「学校ではどうだった?」

「朝は俺が橋まで送っていったんだけど、帰りはお友達と一緒に帰ってきたよ。フェイがギルドに行くかもしれないって皆知っていてね。上級生の子たちが明日から迎えに来てくれることになったよ」

「そうか、それは有り難いな。私からも礼を言わねば」

 この村は辺境の地故に魔族に襲われやすく、だからこそ村人たちの絆も強い。一部例外はいるものの、この二年でリディルも村人たちに仲間だと認識されているのだ。

 その中にいれば、リディルもきっと。

 一人で立ち上がれるくらいにはなれる。


「リディル、お土産だ。虫歯になるから、一日一個までだぞ」

 アリアはお土産に買ってきた飴玉の入った小瓶を、リディルの掌に乗せてやった。色んな色の飴玉が入った小瓶を見て、リディルは少しだけ目を輝かせた。

「……ありがとう、母さん」

「どういたしまして」

 アリアはお団子頭に結っているリディルの頭を撫でてやる。

 以前この髪型にしてやってから、リディルは大抵この髪型に結っていた。その髪型を見るたびに口元が緩んでしまうのは、アリアが親バカだからだろうか。

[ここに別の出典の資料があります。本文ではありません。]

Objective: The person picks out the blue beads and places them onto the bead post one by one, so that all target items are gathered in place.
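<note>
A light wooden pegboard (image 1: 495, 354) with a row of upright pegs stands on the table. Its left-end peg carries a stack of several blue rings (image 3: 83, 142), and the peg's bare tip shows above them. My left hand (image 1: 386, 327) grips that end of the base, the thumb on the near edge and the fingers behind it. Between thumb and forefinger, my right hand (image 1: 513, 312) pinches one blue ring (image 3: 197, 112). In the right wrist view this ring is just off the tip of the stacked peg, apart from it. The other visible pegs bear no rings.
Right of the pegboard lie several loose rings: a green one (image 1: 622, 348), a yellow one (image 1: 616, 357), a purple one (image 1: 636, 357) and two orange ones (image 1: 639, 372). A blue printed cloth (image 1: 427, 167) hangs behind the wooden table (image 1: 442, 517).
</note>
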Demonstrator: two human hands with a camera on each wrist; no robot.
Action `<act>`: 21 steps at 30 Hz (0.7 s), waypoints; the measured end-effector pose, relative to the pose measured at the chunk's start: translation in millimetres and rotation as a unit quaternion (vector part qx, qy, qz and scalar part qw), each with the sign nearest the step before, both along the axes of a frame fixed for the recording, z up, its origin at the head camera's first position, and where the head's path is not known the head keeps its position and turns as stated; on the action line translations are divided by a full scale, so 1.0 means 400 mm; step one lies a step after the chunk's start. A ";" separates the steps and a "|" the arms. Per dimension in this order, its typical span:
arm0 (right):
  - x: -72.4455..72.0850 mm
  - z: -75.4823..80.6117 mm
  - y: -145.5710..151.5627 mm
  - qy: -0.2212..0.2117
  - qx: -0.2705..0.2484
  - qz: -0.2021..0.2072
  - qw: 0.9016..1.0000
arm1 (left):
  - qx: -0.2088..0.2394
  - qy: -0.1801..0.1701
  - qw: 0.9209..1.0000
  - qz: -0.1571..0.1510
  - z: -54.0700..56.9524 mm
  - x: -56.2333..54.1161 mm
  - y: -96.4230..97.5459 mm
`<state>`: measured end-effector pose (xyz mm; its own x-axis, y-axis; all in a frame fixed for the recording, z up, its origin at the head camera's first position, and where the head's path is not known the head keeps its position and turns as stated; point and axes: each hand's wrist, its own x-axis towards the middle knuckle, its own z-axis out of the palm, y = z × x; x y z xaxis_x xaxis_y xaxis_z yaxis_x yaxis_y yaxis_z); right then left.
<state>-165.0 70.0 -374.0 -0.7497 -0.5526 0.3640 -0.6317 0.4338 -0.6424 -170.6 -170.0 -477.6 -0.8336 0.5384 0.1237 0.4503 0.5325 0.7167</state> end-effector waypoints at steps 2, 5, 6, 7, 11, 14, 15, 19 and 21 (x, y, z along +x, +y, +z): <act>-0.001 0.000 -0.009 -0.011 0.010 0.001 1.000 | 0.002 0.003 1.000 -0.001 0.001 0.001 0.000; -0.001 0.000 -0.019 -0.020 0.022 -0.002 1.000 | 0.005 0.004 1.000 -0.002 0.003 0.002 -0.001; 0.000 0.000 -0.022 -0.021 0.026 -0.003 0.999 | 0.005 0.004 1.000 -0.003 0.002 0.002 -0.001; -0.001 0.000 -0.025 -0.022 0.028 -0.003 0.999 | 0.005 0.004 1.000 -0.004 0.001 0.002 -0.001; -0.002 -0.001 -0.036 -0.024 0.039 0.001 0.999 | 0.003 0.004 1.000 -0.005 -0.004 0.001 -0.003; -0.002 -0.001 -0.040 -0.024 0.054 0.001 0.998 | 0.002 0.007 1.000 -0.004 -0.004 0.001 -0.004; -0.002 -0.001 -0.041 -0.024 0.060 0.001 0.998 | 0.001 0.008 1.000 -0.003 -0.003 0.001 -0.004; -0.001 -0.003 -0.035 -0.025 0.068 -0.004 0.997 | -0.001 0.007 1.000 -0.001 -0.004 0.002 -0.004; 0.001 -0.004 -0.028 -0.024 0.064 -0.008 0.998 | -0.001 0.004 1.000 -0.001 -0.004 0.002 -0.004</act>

 順調に心を寄せてくれている娘から「ありがとう」と言われる度に、将来までの妄想が駆け巡り、最終的には涙ぐんでランスに慰められるアリアだ。


 この日もちょっとだけ涙ぐんでしまい、ランスに頭を撫でられながらダイニングへ移動した。

 すっかり食事の用意が整っている食卓につき、そこでフェイレイが身振り手振りを交えながらギルドでの出来事を報告をするのだった。